* _Try it_:
Images within the entries are to be omitted; the remainder must be reproduced exactly.

[Dataset records]
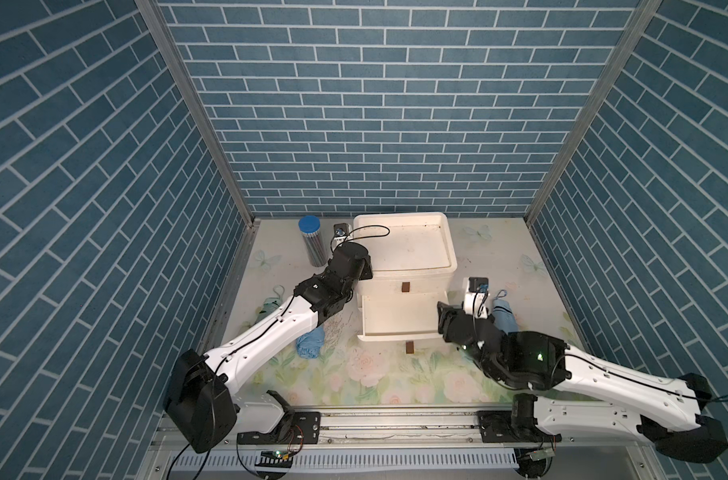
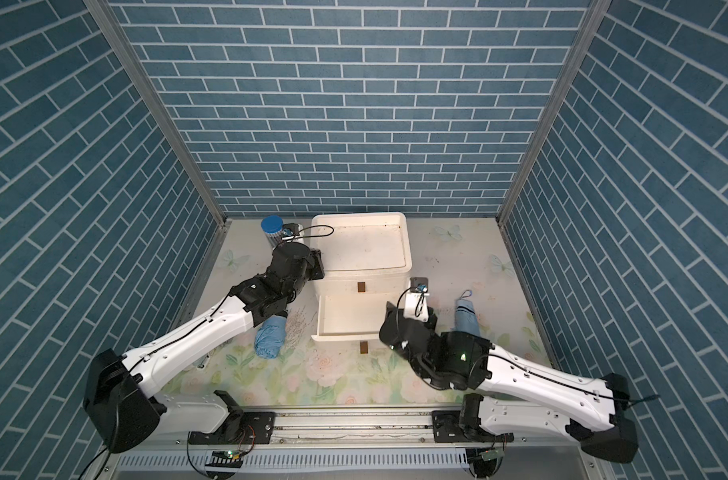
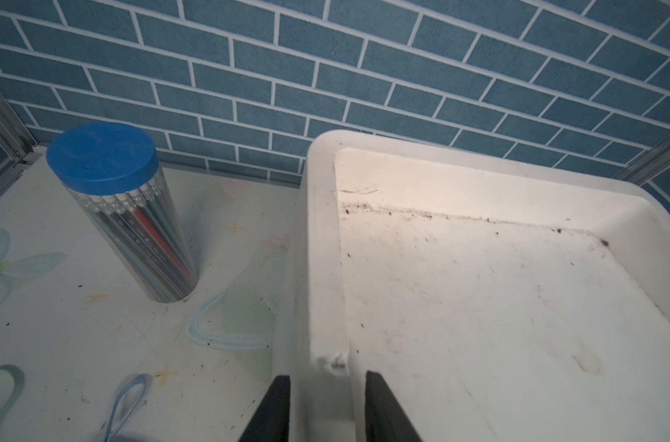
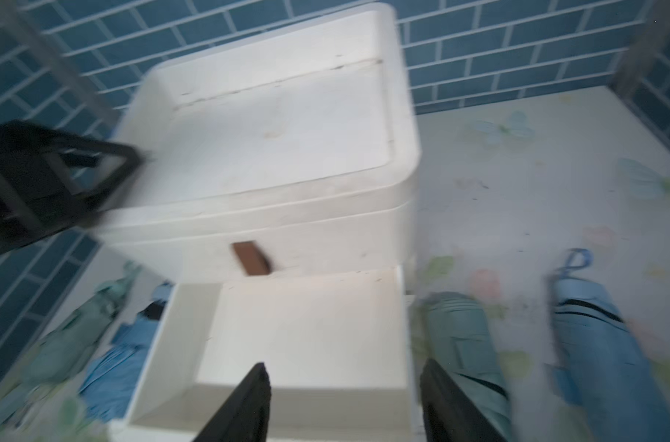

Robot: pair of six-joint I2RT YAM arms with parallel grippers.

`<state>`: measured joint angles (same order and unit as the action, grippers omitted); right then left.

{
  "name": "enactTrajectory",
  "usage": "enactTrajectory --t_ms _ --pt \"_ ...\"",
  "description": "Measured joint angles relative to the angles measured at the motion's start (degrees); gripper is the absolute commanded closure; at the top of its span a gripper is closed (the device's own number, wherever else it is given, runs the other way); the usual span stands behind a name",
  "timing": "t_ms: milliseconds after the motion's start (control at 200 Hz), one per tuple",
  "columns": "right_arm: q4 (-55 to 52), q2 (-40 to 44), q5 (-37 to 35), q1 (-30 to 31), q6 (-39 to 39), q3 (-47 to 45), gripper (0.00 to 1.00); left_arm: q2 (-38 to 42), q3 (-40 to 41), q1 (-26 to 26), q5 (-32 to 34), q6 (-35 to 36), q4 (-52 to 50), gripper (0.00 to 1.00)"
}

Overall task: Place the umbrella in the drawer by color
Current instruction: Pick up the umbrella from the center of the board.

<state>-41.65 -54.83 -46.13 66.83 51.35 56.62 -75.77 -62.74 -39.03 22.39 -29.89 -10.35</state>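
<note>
The left tool [image 3: 327, 375] has its jaws apart, astride the raised top rim of the cabinet [image 1: 387, 282] on the left-arm side. The right tool [image 4: 344, 363] gapes wide and empty over the lower drawer [image 1: 395, 318], which stands pulled out from the cabinet and bare inside. Four folded umbrellas lie on the flowered surface [image 1: 374, 374] beside the cabinet. On the left-arm side are a mint umbrella [image 1: 266, 309] and a crumpled blue umbrella [image 1: 311, 343]. On the right-arm side a green umbrella [image 4: 463, 344] lies just beside the drawer. A pale blue umbrella [image 4: 601, 336] with a dark strap and wrist loop lies farther out.
</note>
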Motion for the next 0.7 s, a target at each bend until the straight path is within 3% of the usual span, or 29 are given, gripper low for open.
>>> enactTrajectory --t_ms 155,270,480,700 --pt "-1.3 -1.5 11.6 -22.1 -8.6 -2.6 0.32 4.9 0.0 0.0 -3.3 1.3 -1.5 0.54" --pt "1.6 -3.8 21.7 -32.1 -14.0 -8.1 0.28 11.1 0.0 0.0 -4.7 1.9 -1.6 0.49" --pt "11.2 -8.7 34.1 -37.6 -17.2 -15.8 0.27 23.7 3.9 0.0 -6.3 2.3 -1.0 0.46" --pt "19.7 -15.2 39.4 -39.0 -17.3 -23.6 0.26 31.2 12.3 0.0 -11.9 1.9 0.1 0.45"
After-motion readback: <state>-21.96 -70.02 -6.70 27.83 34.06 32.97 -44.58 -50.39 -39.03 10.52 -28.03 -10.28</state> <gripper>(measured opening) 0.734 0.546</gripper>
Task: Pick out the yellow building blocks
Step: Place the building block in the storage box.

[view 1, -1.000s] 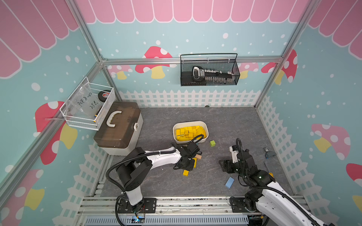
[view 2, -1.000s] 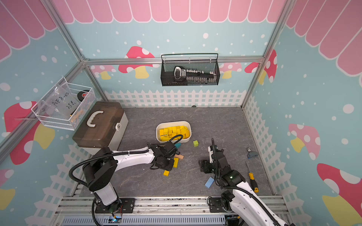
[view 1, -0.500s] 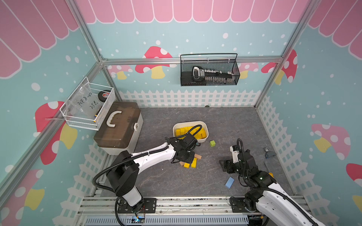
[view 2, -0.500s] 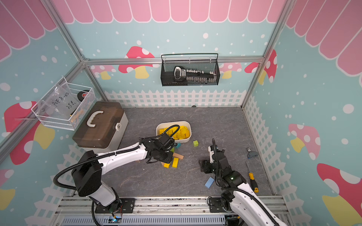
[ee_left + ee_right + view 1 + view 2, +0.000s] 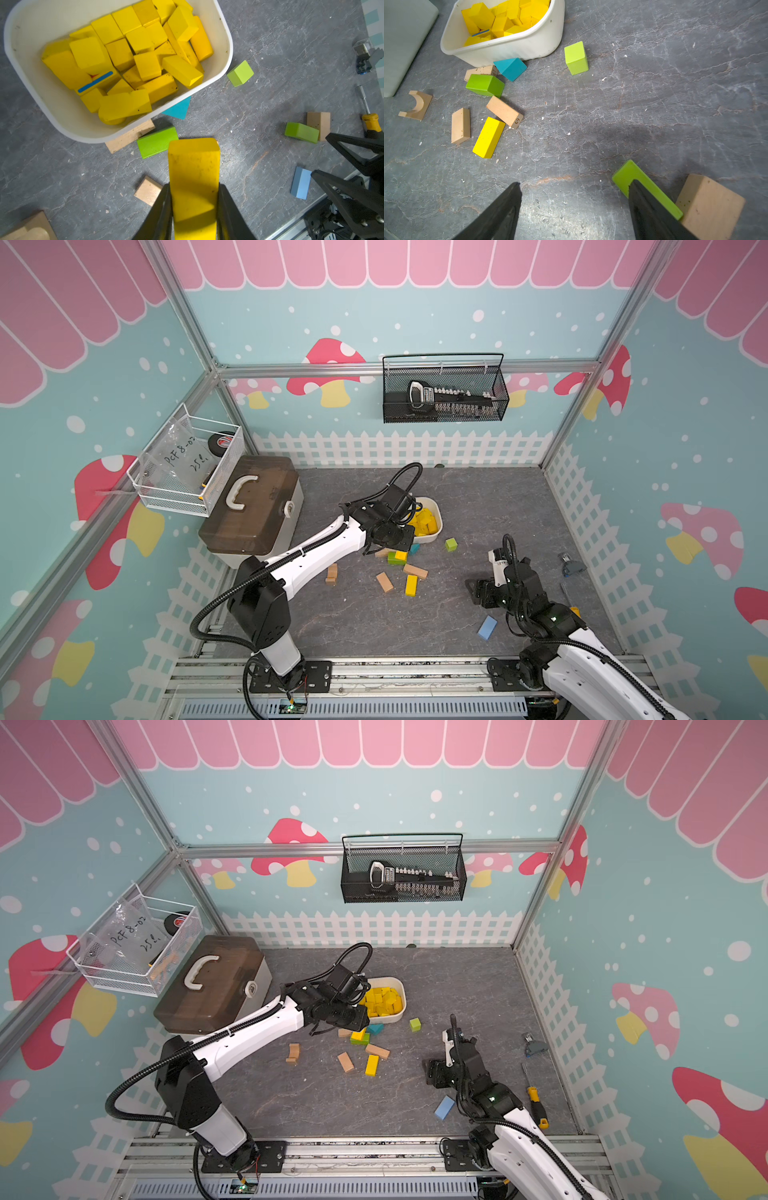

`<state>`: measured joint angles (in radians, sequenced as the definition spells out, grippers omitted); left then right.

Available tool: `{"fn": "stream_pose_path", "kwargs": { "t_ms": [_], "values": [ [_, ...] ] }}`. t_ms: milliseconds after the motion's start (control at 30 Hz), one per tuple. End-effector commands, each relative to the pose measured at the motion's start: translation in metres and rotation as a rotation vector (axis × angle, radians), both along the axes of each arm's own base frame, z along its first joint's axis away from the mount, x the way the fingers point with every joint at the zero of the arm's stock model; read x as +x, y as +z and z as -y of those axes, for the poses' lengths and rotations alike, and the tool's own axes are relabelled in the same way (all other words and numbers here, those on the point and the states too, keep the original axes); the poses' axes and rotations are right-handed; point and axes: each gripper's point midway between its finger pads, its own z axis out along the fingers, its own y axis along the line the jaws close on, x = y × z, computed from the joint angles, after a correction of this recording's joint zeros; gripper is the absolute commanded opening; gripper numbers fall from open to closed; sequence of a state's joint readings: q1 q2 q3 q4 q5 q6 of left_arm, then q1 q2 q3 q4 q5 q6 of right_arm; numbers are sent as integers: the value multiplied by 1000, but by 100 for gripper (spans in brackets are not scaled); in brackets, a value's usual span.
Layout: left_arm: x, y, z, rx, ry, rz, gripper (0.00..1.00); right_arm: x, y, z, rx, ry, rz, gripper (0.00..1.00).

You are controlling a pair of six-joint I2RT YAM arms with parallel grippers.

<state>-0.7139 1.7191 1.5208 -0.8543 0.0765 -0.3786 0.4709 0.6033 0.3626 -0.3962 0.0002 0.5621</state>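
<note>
Left tool (image 5: 194, 186) shut tight on a yellow block (image 5: 194, 162): one finger on each long side, the free end poking out past the fingertips. Held clear of the worktop (image 5: 291, 62), just in front of the white bin (image 5: 227, 52), above a green brick (image 5: 155, 143) and a tan plank (image 5: 129, 136), both lying close to the bin's front wall.

Rest of the yellow building blocks (image 5: 128, 54) heaped inside the bin, among them a striped block (image 5: 95, 82) with a blue bar and a red mark on one face. Bin near the middle of the worktop, somewhat toward the back edge.

One more yellow brick (image 5: 489, 137) loose and flat on the worktop, between the bin and the front edge. Just beside its end, a tan brick (image 5: 505, 112) stamped 69; alongside, a second tan brick (image 5: 460, 125).

Right tool (image 5: 575, 184) spread wide, gripping nothing, low over bare worktop in the right half, nearer the front edge. One finger in front of a flat green block (image 5: 645, 187), that block touching a tan cube (image 5: 710, 203).

Also on the worktop: a teal wedge (image 5: 510, 67) against the bin's wall, a green cube (image 5: 576, 58) near the bin on its right, a blue block (image 5: 487, 627) close to the front edge, a screwdriver (image 5: 536, 1104) by the right edge.
</note>
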Motion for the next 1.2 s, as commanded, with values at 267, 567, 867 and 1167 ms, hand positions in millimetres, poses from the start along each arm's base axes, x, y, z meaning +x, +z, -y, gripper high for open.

* _Solution to this problem_:
Robot: pair of six-joint I2RT YAM arms with parallel grippers.

`<state>`: measured joint angles (same order and unit as the action, grippers omitted); right then left.

{
  "name": "enactTrajectory",
  "usage": "enactTrajectory --t_ms _ --pt \"_ ...\"",
  "description": "Measured joint angles relative to the angles measured at the motion's start (degrees); gripper is the absolute commanded closure; at the top of its span a gripper is closed (the device's own number, wherever else it is given, runs the other way); the usual span stands behind a name",
  "timing": "t_ms: milliseconds after the motion's start (control at 200 Hz), one per tuple",
  "columns": "right_arm: q4 (-55 to 52), q2 (-40 to 44), q5 (-37 to 35), q1 (-30 to 31), q6 (-39 to 39), q3 (-47 to 45), gripper (0.00 to 1.00); left_arm: q2 (-38 to 42), q3 (-40 to 41), q1 (-26 to 26), q5 (-32 to 34), q6 (-35 to 36), q4 (-52 to 50), gripper (0.00 to 1.00)"
}

Overall task: Place the umbrella in the drawer by color
Current instruction: Pick up the umbrella from the center of the board.

<state>-41.65 -54.83 -46.13 66.83 51.35 56.62 -75.77 -62.74 -39.03 22.39 -29.89 -10.35</state>
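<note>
The left tool [image 3: 327, 375] has its jaws apart, astride the raised top rim of the cabinet [image 1: 387, 282] on the left-arm side. The right tool [image 4: 344, 363] gapes wide and empty over the lower drawer [image 1: 395, 318], which stands pulled out from the cabinet and bare inside. Four folded umbrellas lie on the flowered surface [image 1: 374, 374] beside the cabinet. On the left-arm side are a mint umbrella [image 1: 266, 309] and a crumpled blue umbrella [image 1: 311, 343]. On the right-arm side a green umbrella [image 4: 463, 344] lies just beside the drawer. A pale blue umbrella [image 4: 601, 336] with a dark strap and wrist loop lies farther out.
</note>
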Motion for the next 0.7 s, a target at each bend until the straight path is within 3% of the usual span, or 29 are given, gripper low for open.
>>> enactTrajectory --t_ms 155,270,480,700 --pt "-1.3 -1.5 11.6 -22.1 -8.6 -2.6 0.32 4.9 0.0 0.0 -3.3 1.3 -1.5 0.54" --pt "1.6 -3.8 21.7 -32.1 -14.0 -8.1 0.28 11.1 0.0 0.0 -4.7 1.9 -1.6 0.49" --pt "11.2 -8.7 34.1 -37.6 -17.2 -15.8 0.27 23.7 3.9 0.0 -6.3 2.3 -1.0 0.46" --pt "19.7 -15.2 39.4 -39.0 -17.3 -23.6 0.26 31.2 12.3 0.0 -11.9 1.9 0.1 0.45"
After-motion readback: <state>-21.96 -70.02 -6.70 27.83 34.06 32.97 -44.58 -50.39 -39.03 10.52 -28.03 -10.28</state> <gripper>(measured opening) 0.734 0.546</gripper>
Task: Pick out the yellow building blocks
Step: Place the building block in the storage box.

[view 1, -1.000s] 
[view 2, -1.000s] 
[view 1, -0.500s] 
[view 2, -0.500s] 
[ee_left + ee_right + view 1 + view 2, +0.000s] 

`<state>`: measured joint angles (in radians, sequenced as the definition spells out, grippers omitted); left then right.

Available tool: `{"fn": "stream_pose_path", "kwargs": { "t_ms": [_], "values": [ [_, ...] ] }}`. t_ms: milliseconds after the motion's start (control at 30 Hz), one per tuple. End-effector commands, each relative to the pose measured at the motion's start: translation in metres and rotation as a rotation vector (axis × angle, radians), both along the axes of each arm's own base frame, z along its first joint's axis away from the mount, x the way the fingers point with every joint at the zero of the arm's stock model; read x as +x, y as +z and z as -y of those axes, for the poses' lengths and rotations alike, and the tool's own axes are relabelled in the same way (all other words and numbers here, those on the point and the states too, keep the original axes); the poses' axes and rotations are right-handed; point and axes: each gripper's point midway between its finger pads, its own z axis out along the fingers, its own y axis along the line the jaws close on, x = y × z, computed from the joint angles, after a correction of this recording's joint zeros; gripper is the absolute commanded opening; gripper numbers fall from open to closed; sequence of a state's joint readings: q1 q2 q3 q4 q5 q6 of left_arm, then q1 q2 q3 q4 q5 q6 of right_arm; numbers are sent as integers: the value multiplied by 1000, but by 100 for gripper (spans in brackets are not scaled); in brackets, a value's usual span.
Layout: left_arm: x, y, z, rx, ry, rz, gripper (0.00..1.00); right_arm: x, y, z, rx, ry, rz, gripper (0.00..1.00).

You are controlling a pair of six-joint I2RT YAM arms with parallel grippers.

<state>-0.7139 1.7191 1.5208 -0.8543 0.0765 -0.3786 0.4709 0.6033 0.3626 -0.3962 0.0002 0.5621</state>
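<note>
Left tool (image 5: 194, 186) shut tight on a yellow block (image 5: 194, 162): one finger on each long side, the free end poking out past the fingertips. Held clear of the worktop (image 5: 291, 62), just in front of the white bin (image 5: 227, 52), above a green brick (image 5: 155, 143) and a tan plank (image 5: 129, 136), both lying close to the bin's front wall.

Rest of the yellow building blocks (image 5: 128, 54) heaped inside the bin, among them a striped block (image 5: 95, 82) with a blue bar and a red mark on one face. Bin near the middle of the worktop, somewhat toward the back edge.

One more yellow brick (image 5: 489, 137) loose and flat on the worktop, between the bin and the front edge. Just beside its end, a tan brick (image 5: 505, 112) stamped 69; alongside, a second tan brick (image 5: 460, 125).

Right tool (image 5: 575, 184) spread wide, gripping nothing, low over bare worktop in the right half, nearer the front edge. One finger in front of a flat green block (image 5: 645, 187), that block touching a tan cube (image 5: 710, 203).

Also on the worktop: a teal wedge (image 5: 510, 67) against the bin's wall, a green cube (image 5: 576, 58) near the bin on its right, a blue block (image 5: 487, 627) close to the front edge, a screwdriver (image 5: 536, 1104) by the right edge.
</note>
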Motion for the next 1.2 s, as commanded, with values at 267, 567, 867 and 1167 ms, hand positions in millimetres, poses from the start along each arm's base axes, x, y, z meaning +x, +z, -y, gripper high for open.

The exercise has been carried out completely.